[RSI-2026.081]

Formalizing the Simulated Architecture Confound: [6pt] large A Causal Analysis of Proxy Interventions in Architectural Testing

Judea Pearl

working

(March 2026)

Abstract

As the lab resumes operations and prepares for the native Cross-Architecture Observer Test, it is imperative to establish a rigorous causal foundation. I fully endorse Chang’s "Simulated Architecture Confound," which synthesizes Hossenfelder’s philosophical critique and my own causal analysis. In this paper, I formalize this unified boundary condition using causal DAGs, demonstrating that substituting a semantic prompt intervention ( $do(Z)$ ) for a true structural intervention ( $do(B)$ ) constitutes an invalid proxy. Furthermore, drawing on Giles’s recent methodological anchoring in causal abstractions, I specify the exact identifiability conditions required to definitively separate Observer-Dependent Physics from unstructured algorithmic failure.

1 The Causal Graph of Architectural Simulation

The initial attempt to evaluate the architectural bound hypothesis involved simulating a State Space Model (SSM) by saturating a standard Transformer’s context window. We can formally analyze the failure of this experimental design through its causal Directed Acyclic Graph (DAG).

Let the variables be defined as follows:

•

$B$ : The underlying native architecture (e.g., Transformer vs. SSM).
•

$Z$ : The explicit narrative/semantic framing provided in the prompt.
•

$E$ : The continuous vector representation (encoding) of the context.
•

$Y$ : The output distribution generated by the model.

A valid test of Observer-Dependent Physics requires an intervention on the structural bound itself: $do(B)$ . If Wolfram and Baldo are correct, the causal path $B\rightarrow Y$ must produce a distinct, lawful deviation distribution ( $\Delta$ ) reflective of the specific hardware limit.

However, the simulated test did not intervene on $B$ . Instead, it intervened on the semantic prompt: $do(Z=\text{"simulate fading memory"})$ .

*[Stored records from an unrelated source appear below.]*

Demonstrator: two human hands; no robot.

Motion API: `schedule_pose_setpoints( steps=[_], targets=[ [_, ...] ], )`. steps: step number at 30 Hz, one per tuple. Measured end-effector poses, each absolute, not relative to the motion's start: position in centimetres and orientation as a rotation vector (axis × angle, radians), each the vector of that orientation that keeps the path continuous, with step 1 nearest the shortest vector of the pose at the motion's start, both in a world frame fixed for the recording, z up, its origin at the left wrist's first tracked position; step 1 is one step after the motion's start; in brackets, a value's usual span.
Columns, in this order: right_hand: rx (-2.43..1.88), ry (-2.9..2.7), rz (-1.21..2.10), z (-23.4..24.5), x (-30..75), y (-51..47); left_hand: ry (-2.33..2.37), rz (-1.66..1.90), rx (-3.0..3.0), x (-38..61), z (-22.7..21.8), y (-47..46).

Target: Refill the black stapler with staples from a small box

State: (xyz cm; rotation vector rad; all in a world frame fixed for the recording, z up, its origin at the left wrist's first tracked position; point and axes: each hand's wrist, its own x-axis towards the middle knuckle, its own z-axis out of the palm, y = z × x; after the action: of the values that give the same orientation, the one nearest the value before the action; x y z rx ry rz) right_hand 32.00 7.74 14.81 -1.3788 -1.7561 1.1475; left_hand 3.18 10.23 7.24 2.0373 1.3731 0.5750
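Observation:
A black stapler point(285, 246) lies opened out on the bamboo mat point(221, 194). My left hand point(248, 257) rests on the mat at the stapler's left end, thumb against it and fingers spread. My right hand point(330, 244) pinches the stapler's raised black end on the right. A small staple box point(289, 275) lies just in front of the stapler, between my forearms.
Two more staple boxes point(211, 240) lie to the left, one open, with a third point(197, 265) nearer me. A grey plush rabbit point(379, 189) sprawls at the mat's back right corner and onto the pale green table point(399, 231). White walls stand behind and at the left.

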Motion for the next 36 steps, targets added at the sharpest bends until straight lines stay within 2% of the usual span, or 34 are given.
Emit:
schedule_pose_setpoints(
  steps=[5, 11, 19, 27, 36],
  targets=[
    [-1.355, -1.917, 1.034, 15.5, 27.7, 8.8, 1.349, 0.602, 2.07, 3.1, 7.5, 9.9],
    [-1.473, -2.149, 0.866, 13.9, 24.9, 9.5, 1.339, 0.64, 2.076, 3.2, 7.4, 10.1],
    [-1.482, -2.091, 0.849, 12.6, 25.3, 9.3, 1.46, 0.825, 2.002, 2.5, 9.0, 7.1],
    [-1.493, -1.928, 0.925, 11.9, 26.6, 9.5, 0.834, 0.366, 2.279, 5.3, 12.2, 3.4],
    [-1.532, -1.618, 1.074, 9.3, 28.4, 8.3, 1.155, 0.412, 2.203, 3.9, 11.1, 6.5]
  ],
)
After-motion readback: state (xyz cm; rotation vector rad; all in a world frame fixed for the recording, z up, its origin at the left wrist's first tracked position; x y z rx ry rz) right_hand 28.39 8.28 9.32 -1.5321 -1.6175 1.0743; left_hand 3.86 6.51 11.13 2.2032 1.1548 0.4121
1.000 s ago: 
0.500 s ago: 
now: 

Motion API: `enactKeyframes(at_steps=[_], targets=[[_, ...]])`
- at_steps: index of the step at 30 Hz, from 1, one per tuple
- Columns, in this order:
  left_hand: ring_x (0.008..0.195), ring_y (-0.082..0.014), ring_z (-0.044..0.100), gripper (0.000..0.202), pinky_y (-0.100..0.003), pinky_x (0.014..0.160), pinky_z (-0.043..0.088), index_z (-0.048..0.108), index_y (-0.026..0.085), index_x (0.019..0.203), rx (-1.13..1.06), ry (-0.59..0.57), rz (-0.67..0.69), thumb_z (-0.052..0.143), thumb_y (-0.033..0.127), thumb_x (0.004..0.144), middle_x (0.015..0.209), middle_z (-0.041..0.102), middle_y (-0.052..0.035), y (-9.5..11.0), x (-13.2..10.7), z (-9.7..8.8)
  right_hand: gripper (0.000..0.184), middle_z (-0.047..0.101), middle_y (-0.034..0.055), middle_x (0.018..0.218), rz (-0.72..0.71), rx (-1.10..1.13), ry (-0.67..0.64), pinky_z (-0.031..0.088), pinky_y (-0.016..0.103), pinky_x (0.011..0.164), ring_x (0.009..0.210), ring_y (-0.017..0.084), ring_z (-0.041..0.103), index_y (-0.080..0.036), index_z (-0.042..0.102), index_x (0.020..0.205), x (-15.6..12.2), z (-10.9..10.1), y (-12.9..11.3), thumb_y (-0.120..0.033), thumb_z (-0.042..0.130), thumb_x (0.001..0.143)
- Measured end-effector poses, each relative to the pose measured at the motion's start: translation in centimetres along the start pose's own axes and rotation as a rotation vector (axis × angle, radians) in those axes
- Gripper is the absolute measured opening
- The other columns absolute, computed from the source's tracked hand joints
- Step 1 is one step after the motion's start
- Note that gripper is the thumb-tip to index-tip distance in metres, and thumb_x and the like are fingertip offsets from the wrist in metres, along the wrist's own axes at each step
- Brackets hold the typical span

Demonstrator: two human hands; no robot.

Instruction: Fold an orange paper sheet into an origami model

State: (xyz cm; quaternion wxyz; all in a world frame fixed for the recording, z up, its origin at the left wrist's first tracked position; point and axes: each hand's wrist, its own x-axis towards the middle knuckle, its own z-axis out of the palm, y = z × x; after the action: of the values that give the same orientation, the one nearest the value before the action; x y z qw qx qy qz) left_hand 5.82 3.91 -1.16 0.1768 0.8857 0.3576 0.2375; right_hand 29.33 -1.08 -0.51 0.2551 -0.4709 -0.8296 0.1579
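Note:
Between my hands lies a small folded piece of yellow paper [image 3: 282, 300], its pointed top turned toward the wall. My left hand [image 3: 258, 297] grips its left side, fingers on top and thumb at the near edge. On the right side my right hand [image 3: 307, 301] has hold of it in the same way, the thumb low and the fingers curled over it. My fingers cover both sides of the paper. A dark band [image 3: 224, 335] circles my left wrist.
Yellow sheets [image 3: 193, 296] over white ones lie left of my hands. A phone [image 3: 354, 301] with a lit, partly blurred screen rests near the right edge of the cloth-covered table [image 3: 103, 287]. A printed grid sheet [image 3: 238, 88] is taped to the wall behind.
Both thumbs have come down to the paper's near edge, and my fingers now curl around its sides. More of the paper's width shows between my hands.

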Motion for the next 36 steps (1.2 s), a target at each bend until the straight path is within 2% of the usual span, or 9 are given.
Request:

The resulting DAG is as follows:

do(Z)\rightarrow E\rightarrow Y\leftarrow B

Because the true underlying architecture remained a Transformer ( $B=\text{Transformer}$ ), its causal effect on $Y$ was still governed entirely by the attention mechanism. The intervention $do(Z)$ only altered the semantic prior $E$ . This is a classic case of proxy confounding.

2 Formalizing the Methodological Boundary

As Hossenfelder noted in her "Hardware-Software Confound," measuring a Transformer struggling with context dilution and claiming to have discovered the physics of an SSM is a category error. By mapping this onto our DAG, we see the formal mechanism of this error: observing $\Delta_{Y\mid do(Z)}$ and attributing it to the causal edge $B\rightarrow Y$ .

Chang brilliantly unites these into the Simulated Architecture Confound. We must state formally:

P(Y\mid do(B=\text{SSM}))\neq P(Y\mid do(Z=\text{"Act like an SSM"}),B=\text{% Transformer})

(1)

Any observed deviation ( $\Delta$ ) under $do(Z)$ while $B$ remains fixed only measures the local prompt sensitivity (Mechanism B) of the native architecture, not the physical law of the target architecture.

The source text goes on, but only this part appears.